Poète et dramaturge congolais, Pensée Sem Essé-Nsi est auteur de deux ouvrages parus aux Editions Renaissance Africaine en 2019, « L’écume des maux », puis « Je ne suis pas à vendre », dont il nous dévoile le contenu dans cette interview.

Les Dépêches du Bassin du Congo (L.D.B.C.) : Qu’est-ce qui vous a motivé à devenir écrivain ?

Pensée Sem Essé-Nsi (P.S.E.N.) : La passion des mots comme arme pour combattre les maux, c’est ce que je qualifie de déclic. Quand on vit dans un monde où l’absolu devient synonyme de tout ce qui est contraire aux normes, plus rien ne nous inspire que la révolte. La révolte face à l’intolérance de la vie. La révolte face à l’aigreur du temps. La révolte face à l’antipathie de l’homme. Voilà ce qui m’a poussé à l’écriture.

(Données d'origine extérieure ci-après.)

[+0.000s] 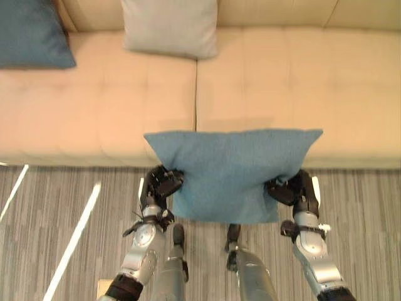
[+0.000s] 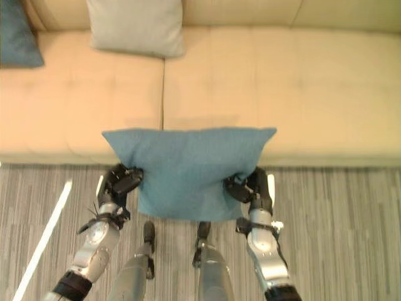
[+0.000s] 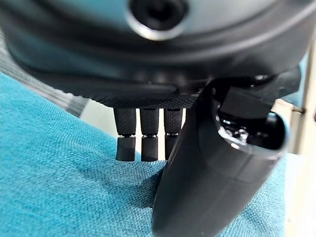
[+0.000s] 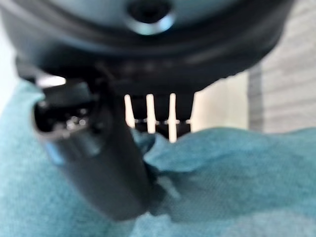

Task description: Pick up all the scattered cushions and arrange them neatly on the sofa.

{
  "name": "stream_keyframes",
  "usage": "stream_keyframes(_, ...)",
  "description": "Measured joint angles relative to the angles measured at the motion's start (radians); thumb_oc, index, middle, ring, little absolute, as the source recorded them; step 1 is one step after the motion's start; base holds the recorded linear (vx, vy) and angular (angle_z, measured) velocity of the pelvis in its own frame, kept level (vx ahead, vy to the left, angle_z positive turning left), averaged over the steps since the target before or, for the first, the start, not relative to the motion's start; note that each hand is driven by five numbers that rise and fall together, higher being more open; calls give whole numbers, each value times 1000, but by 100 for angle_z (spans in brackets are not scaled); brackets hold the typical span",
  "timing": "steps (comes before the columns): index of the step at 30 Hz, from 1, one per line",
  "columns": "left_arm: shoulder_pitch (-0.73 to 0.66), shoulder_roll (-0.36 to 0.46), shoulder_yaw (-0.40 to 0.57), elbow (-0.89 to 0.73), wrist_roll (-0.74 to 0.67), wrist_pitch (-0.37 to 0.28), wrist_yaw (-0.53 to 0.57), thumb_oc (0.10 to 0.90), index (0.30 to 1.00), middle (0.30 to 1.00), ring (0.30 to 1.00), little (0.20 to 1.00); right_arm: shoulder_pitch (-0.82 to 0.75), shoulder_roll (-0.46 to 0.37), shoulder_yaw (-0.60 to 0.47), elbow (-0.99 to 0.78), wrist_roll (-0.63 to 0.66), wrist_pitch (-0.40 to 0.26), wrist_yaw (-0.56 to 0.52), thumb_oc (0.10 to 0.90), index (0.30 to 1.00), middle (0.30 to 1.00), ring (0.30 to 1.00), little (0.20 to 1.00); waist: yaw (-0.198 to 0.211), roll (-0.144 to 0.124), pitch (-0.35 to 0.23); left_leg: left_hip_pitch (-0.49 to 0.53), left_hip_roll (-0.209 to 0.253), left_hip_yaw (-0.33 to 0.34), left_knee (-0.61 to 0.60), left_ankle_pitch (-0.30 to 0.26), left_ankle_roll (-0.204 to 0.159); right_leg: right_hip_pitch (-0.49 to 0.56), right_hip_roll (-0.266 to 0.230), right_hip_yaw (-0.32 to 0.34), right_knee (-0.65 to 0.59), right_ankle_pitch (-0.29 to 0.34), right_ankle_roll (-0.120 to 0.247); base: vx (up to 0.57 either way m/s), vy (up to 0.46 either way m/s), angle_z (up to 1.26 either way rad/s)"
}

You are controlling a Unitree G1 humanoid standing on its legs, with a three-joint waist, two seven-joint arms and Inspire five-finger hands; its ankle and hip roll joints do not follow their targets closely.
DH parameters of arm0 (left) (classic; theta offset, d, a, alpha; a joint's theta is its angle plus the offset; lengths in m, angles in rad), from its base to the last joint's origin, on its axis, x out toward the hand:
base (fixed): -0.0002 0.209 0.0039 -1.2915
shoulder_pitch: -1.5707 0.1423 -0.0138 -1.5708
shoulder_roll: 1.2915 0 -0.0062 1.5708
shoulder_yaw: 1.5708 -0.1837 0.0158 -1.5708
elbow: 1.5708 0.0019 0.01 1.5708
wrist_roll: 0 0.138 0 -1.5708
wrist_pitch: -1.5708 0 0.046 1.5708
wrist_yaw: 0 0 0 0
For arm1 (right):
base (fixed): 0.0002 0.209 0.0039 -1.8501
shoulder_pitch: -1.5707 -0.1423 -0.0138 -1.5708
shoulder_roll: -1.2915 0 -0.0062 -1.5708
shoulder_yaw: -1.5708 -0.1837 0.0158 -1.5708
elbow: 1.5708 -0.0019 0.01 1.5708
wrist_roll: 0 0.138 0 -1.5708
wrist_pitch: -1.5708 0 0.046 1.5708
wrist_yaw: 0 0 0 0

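Note:
A teal cushion (image 1: 229,172) hangs in the air just in front of the cream sofa (image 1: 263,88), held between both hands. My left hand (image 1: 161,185) pinches its left edge, thumb and fingers (image 3: 133,140) curled onto the cloth. My right hand (image 2: 247,187) grips the right edge, and the cloth (image 4: 212,163) bunches up under its thumb. A grey cushion (image 1: 170,26) leans upright against the sofa back near the middle. A dark blue cushion (image 1: 31,34) rests at the sofa's far left.
The sofa's right seat (image 1: 294,75) lies bare behind the held cushion. Grey striped carpet (image 1: 56,213) covers the floor in front of the sofa, with bright streaks of light on its left part.

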Motion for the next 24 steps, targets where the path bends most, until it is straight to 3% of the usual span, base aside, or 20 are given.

L.D.B.C. : Pourquoi le titre « Je ne suis pas à vendre » et quelles thématiques aborde ce livre ?

P.S.E.N. : « Je ne suis pas à vendre » est la protestation d’une femme, plutôt d’une fille, qui se voit au bord du précipice après la décision de ses parents qui tant soit peu la placent au même pied d’égalité qu’une marchandise vouée à une vente. Et la thématique centrale abordée est celle de la surenchère de la dot dans notre pays, alors que le Code de la famille, n’étant pas encore révisé, stipule en son article 140 que « La dot en nature ou en espèce ou sous toutes les deux formes ne doit jamais dépasser cinquante mille francs ». Force est d’interpeler les parents sur cette question de la dot qui devient une mer à boire pour les prétendants et le législateur afin de recadrer la dot dans notre société qui a suffisamment évolué au lieu d’user de faux-fuyants. A côté, il y a des thématiques secondaires comme l’éducation et la méconnaissance des auteurs congolais par les Congolais eux-mêmes.

L.D.B.C. : En choisissant de défendre la cause de la femme, n’êtes-vous pas un auteur féministe ?

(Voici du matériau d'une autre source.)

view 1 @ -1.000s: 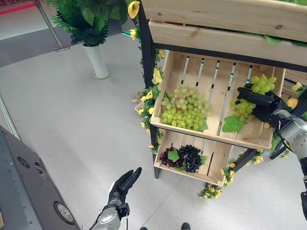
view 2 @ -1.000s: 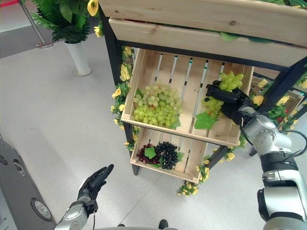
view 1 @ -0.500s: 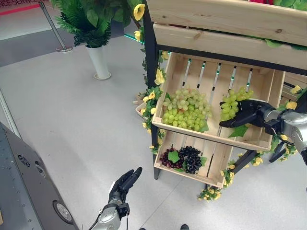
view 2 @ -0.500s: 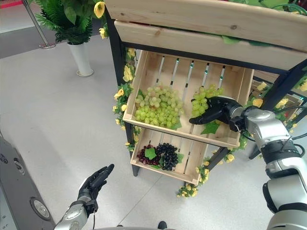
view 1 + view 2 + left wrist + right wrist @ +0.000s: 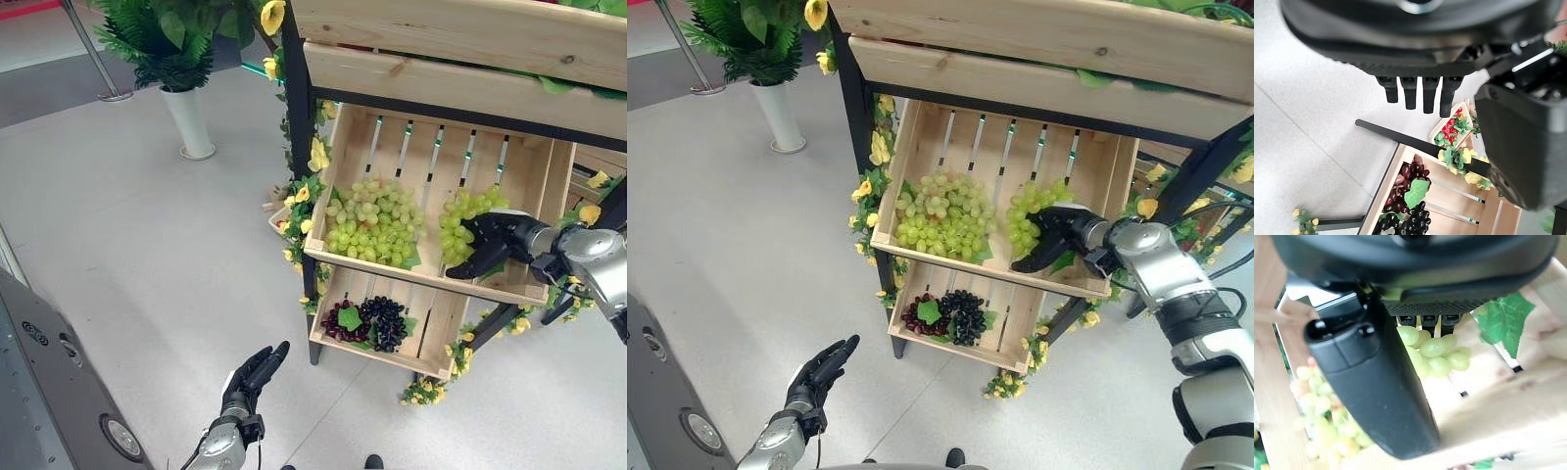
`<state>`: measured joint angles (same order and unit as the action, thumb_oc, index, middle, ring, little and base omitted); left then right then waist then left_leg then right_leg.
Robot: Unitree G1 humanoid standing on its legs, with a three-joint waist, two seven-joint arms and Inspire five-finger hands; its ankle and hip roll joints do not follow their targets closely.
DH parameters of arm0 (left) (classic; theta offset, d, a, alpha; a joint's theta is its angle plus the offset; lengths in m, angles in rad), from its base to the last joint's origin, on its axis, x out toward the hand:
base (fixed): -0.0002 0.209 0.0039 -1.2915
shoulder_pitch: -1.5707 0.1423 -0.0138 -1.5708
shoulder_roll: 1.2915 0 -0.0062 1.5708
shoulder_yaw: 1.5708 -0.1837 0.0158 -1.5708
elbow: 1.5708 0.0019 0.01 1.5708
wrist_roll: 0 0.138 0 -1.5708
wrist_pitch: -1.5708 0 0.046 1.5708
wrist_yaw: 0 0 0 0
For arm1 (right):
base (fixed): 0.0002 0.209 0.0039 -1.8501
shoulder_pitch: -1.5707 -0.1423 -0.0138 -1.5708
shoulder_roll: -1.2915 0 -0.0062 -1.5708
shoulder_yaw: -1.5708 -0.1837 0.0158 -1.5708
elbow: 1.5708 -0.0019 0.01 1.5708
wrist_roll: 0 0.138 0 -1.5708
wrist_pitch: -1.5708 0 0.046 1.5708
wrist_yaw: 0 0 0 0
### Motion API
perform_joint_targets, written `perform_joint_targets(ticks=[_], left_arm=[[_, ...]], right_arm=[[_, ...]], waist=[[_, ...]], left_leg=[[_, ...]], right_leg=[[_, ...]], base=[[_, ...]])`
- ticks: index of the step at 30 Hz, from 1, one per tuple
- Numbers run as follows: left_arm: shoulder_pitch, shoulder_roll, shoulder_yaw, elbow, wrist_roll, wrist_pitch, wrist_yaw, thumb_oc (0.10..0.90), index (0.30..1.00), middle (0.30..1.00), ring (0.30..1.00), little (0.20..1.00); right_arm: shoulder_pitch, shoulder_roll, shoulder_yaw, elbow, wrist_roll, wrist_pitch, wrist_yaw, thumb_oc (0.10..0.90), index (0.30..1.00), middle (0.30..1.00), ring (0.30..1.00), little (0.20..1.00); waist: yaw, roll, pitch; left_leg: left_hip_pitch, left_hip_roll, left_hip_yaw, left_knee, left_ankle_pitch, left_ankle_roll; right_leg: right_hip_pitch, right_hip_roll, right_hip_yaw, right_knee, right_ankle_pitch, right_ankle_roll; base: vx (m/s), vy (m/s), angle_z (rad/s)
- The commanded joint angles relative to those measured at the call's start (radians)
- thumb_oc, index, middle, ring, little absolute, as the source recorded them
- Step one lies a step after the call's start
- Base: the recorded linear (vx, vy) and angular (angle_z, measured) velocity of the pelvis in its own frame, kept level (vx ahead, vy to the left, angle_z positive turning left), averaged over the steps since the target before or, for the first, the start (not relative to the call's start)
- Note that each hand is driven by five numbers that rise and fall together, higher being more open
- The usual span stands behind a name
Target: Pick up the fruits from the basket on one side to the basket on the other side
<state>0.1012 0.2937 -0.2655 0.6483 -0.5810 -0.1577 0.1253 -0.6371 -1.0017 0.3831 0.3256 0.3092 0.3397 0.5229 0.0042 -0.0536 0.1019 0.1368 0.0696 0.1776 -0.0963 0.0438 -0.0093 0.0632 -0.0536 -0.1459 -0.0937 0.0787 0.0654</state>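
Right hand point(image 5: 502, 243) carries a green grape bunch point(image 5: 458, 223) inside the upper crate point(image 5: 549, 201).
Fingers curled round the bunch; the grape pile point(image 5: 374, 221) lies beside it. A loose hold could shed grapes.

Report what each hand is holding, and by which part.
The right hand grips a small bunch of green grapes from its right side, over the upper wooden crate. The left hand holds nothing.
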Motion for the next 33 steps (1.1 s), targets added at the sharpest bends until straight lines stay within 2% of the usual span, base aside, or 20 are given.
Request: perform_joint_targets(ticks=[1, 7, 13, 19, 25, 29, 30, 33], left_arm=[[-0.090, 0.044, 0.013, -0.043, 0.045, -0.091, 0.012, 0.800, 0.900, 0.900, 0.900, 0.900], [-0.108, 0.043, 0.026, -0.032, 0.035, -0.093, 0.032, 0.800, 0.900, 0.900, 0.900, 0.900], [-0.098, 0.037, 0.037, -0.038, 0.028, -0.101, 0.035, 0.800, 0.900, 0.900, 0.900, 0.900], [-0.086, 0.036, 0.045, -0.044, 0.034, -0.093, 0.032, 0.800, 0.900, 0.900, 0.900, 0.900], [-0.083, 0.037, 0.051, -0.043, 0.025, -0.097, 0.035, 0.800, 0.900, 0.900, 0.900, 0.900], [-0.080, 0.037, 0.055, -0.048, 0.030, -0.091, 0.032, 0.800, 0.900, 0.900, 0.900, 0.900], [-0.080, 0.038, 0.058, -0.049, 0.031, -0.088, 0.033, 0.800, 0.900, 0.900, 0.900, 0.900], [-0.084, 0.026, 0.075, -0.037, 0.033, -0.078, 0.036, 0.800, 0.900, 0.900, 0.900, 0.900]], right_arm=[[-0.041, -0.115, -0.058, -0.050, -0.165, -0.074, -0.052, 0.800, 0.900, 0.900, 0.900, 0.900], [0.013, -0.207, -0.095, -0.206, -0.363, -0.046, -0.061, 0.800, 0.900, 0.900, 0.900, 0.900], [-0.004, -0.289, -0.142, -0.304, -0.444, 0.002, -0.100, 0.800, 0.900, 0.900, 0.900, 0.900], [0.048, -0.333, -0.227, -0.385, -0.567, -0.007, -0.137, 0.800, 0.900, 0.900, 0.900, 0.900], [0.033, -0.361, -0.259, -0.416, -0.510, -0.001, -0.229, 0.800, 0.900, 0.900, 0.900, 0.900], [0.061, -0.343, -0.310, -0.464, -0.359, -0.058, -0.342, 0.800, 0.900, 0.900, 0.900, 0.900], [0.073, -0.332, -0.325, -0.483, -0.322, -0.072, -0.370, 0.800, 0.900, 0.900, 0.900, 0.900], [0.197, -0.207, -0.418, -0.576, -0.277, -0.132, -0.446, 0.800, 0.900, 0.900, 0.900, 0.900]], waist=[[-0.014, -0.051, -0.024], [-0.047, -0.050, -0.020], [-0.068, -0.048, -0.029], [-0.077, -0.047, -0.035], [-0.081, -0.046, -0.041], [-0.081, -0.044, -0.046], [-0.081, -0.043, -0.046], [-0.088, -0.033, -0.045]], left_leg=[[0.040, -0.007, 0.016, 0.009, -0.112, 0.007], [0.043, -0.008, 0.038, 0.009, -0.114, 0.009], [0.044, -0.009, 0.049, 0.009, -0.119, 0.008], [0.042, -0.010, 0.057, 0.009, -0.122, 0.011], [0.043, -0.011, 0.057, 0.009, -0.126, 0.012], [0.042, -0.012, 0.059, 0.009, -0.128, 0.013], [0.043, -0.012, 0.060, 0.009, -0.129, 0.013], [0.045, -0.012, 0.062, 0.009, -0.134, 0.016]], right_leg=[[0.080, -0.040, -0.010, 0.006, -0.063, -0.001], [0.070, -0.036, 0.019, 0.006, -0.054, 0.005], [0.067, -0.029, 0.040, 0.006, -0.055, 0.008], [0.061, -0.026, 0.050, 0.006, -0.055, 0.009], [0.061, -0.022, 0.057, 0.006, -0.058, 0.010], [0.061, -0.024, 0.054, 0.006, -0.060, 0.011], [0.061, -0.024, 0.054, 0.006, -0.061, 0.011], [0.061, -0.024, 0.057, 0.006, -0.064, 0.010]], base=[[0.00, 0.000, 0.00], [0.00, 0.000, -0.11], [0.01, 0.019, -0.12], [0.00, 0.000, 0.00], [0.00, 0.000, 0.00], [0.00, 0.000, 0.00], [0.00, 0.000, 0.00], [0.00, 0.000, -0.01]])
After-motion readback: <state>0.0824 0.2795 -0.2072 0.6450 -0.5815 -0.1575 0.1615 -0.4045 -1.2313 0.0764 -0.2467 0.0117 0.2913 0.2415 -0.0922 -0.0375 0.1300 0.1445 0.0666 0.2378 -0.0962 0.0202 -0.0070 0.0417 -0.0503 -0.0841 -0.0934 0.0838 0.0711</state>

P.S.E.N. : Non, pas du tout ! Ecrire pour la cause de la femme, je pense, ne fait pas de nous des auteurs féministes. Ecrire est d’abord et avant tout un engagement ou un moyen d’expression. C’est une lutte. Je n’écris pas seulement pour divertir le lecteur, mais aussi pour dire plus haut ce qu’il dit, lui, plus bas. La question de la surenchère de la dot dépersonnalise la femme, oui. Mais elle tourmente et contrarie l’homme, puisque le tout repose sur ses frêles épaules. Voyez-vous ?

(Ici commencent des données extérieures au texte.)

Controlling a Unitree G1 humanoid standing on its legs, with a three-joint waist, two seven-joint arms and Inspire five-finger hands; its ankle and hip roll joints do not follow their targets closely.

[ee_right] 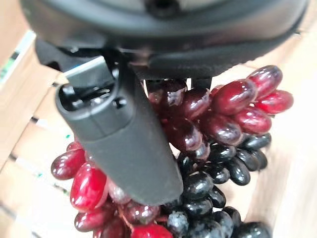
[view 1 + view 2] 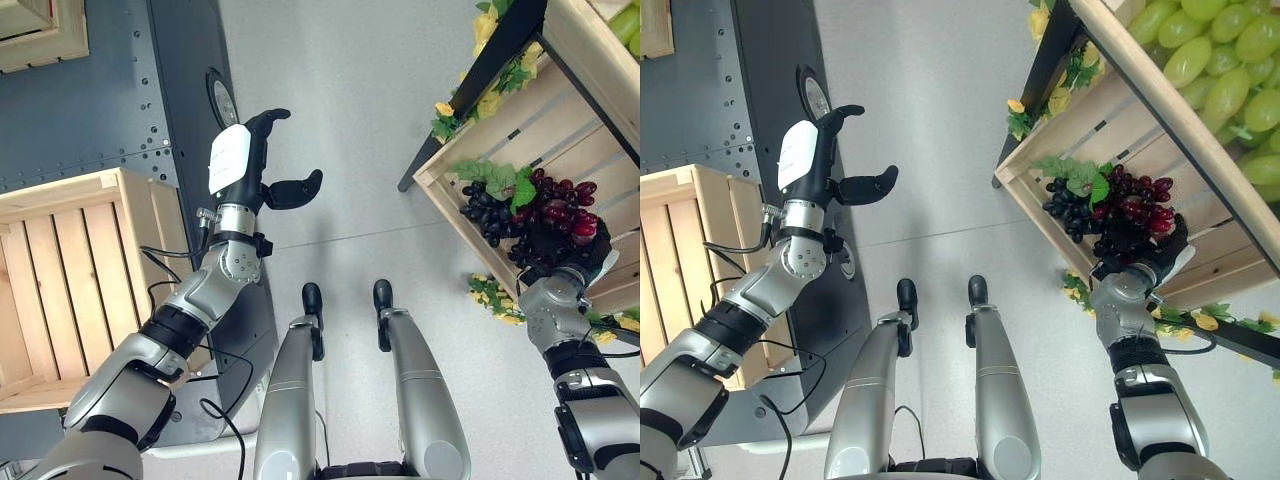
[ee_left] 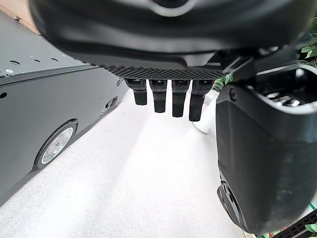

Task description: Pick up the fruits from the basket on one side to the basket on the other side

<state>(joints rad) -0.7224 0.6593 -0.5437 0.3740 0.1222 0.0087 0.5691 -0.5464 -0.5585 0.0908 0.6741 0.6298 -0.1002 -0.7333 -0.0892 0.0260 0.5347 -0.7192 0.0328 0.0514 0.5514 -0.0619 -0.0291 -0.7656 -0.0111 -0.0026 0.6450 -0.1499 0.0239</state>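
Red grapes (image 1: 233,106) in right crate (image 2: 600,150): clasped by curled fingers of right hand (image 2: 565,255). Left hand (image 2: 250,160): raised, fingers spread, nothing held.

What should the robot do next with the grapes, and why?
Probably close the right hand round the red grapes and lift. The hand is on the bunch in the right-side crate, thumb across it, but the fingers are hidden. The left hand hangs open, holding nothing.

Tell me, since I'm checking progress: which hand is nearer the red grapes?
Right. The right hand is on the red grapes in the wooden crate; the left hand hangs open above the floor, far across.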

L.D.B.C. : Un dernier mot…

P.S.E.N. : La loi régit le mode de vie des hommes en société. Elle est donc la source par excellence du droit objectif. Mais dès lors qu’elle se tait devant les déviances, c’est cette présumée société qui paye le prix. "Je ne suis pas à vendre" est un son de cloche d’abord à l’endroit des autorités compétentes afin de recadrer la dot devant ce que l’on peut qualifier de cadeaux les plus extravagants car, la société congolaise connaît aujourd’hui un vrai malaise ; ensuite à l’endroit des familles, rien n’est plus rassurant que de marier leurs filles à un montant modéré. Cela garantit la vie de ménage de ces dernières.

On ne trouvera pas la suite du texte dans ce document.